17. This demonstrates that the FTT attached little weight to the witnesses' clear and consistent evidence that the appellant lived in the UK from 1998, not because of the appellant's own actions in remaining in breach of the immigration laws but because the witnesses demonstrated a sustained and worrying nonchalance regarding the importance of complying with the law. The FTT was entitled to be concerned by these attitudes and to regard the witnesses as unreliable. In so doing the FTT was clearly aware of the relevant context i.e. the appellant was relying upon unlawful long residence. Mr Raza submitted that the FTT completely ignored the crux of the witnesses' evidence. I do not agree. The FTT was well aware of the core aspects of the witnesses' clear and consistent evidence but was entitled to regard the evidence as unreliable for the reasons provided. This must be considered in context. The crux of the witnesses' evidence was predicated upon the bald assertion that the appellant lived in the UK continuously since 1998. There was no meaningful attempt by Mr Manjit Singh and Mr Harneek Singh to go beyond this in their short letters. The short one-page witness statements from the appellant's brother and nephew made some attempt to provide further particulars but these were brief and vague.
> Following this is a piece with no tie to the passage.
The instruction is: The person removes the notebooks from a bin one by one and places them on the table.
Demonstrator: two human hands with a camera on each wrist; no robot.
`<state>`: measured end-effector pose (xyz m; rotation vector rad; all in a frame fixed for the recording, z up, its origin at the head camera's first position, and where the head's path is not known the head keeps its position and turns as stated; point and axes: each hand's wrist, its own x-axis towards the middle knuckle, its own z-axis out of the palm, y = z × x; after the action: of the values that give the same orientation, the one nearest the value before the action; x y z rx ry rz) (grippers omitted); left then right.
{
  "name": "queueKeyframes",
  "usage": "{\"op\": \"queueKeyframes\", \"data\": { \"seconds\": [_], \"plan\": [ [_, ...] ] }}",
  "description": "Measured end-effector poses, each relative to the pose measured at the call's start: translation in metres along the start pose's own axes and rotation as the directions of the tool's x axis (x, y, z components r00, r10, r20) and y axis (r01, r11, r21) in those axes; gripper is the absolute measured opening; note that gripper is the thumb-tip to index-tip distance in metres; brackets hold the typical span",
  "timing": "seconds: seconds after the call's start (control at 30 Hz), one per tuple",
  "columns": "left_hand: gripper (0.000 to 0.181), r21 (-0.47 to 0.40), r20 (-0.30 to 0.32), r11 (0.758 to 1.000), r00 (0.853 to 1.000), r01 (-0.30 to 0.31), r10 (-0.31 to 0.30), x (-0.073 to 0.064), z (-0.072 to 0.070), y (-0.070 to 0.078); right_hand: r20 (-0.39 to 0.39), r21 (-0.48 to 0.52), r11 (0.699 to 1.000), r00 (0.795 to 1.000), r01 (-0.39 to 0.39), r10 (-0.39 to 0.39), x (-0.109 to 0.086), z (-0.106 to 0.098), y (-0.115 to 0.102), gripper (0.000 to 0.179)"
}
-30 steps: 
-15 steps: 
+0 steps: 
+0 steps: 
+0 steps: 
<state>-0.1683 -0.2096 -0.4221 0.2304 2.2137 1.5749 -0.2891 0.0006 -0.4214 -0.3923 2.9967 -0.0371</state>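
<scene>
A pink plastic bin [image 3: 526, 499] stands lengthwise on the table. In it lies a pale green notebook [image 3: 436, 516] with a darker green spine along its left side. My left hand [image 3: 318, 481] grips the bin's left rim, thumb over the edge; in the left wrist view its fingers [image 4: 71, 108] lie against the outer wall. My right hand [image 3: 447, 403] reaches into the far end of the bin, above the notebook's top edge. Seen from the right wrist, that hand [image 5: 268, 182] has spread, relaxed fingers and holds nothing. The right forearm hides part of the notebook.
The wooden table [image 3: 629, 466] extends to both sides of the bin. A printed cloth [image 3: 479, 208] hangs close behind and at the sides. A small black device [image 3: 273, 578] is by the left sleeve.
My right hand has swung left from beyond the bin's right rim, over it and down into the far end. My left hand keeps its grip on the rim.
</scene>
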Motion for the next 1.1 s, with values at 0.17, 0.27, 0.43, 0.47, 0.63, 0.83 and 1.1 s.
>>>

18. The weight to be attached to the witnesses' evidence was a matter for the FTT. The FTT's approach might be described as harsh but it cannot be described as perverse, in the particular circumstances of this case. The FTT was clearly entitled to be concerned that every single witness showed a prolonged and unexplained disregard for the known fact that the appellant was said to have remained in the UK in blatant disregard of immigration law. That does not necessarily mean that the witnesses were obliged to address this for themselves. Rather, the FTT was particularly concerned at the absence of any recognition whatsoever that what the appellant did was wrong as well as the witnesses' views that he made a choice worthy of respect.
Ground 3 - Article 8
19. The FTT's findings of fact are such that the appellant demonstrated a flagrant disregard for immigration law. In those circumstances there is a patently strong public interest in his removal. The FTT properly addressed all relevant factors from [44] to [54] before concluding at [55] that the public interest outweighed the appellant's private life.
20. The appellant's grounds of appeal are not made out. I am satisfied that the decision does not contain a material error of law.
Notice of decision
21. The FTT decision does not contain an error of law and I do not set it aside.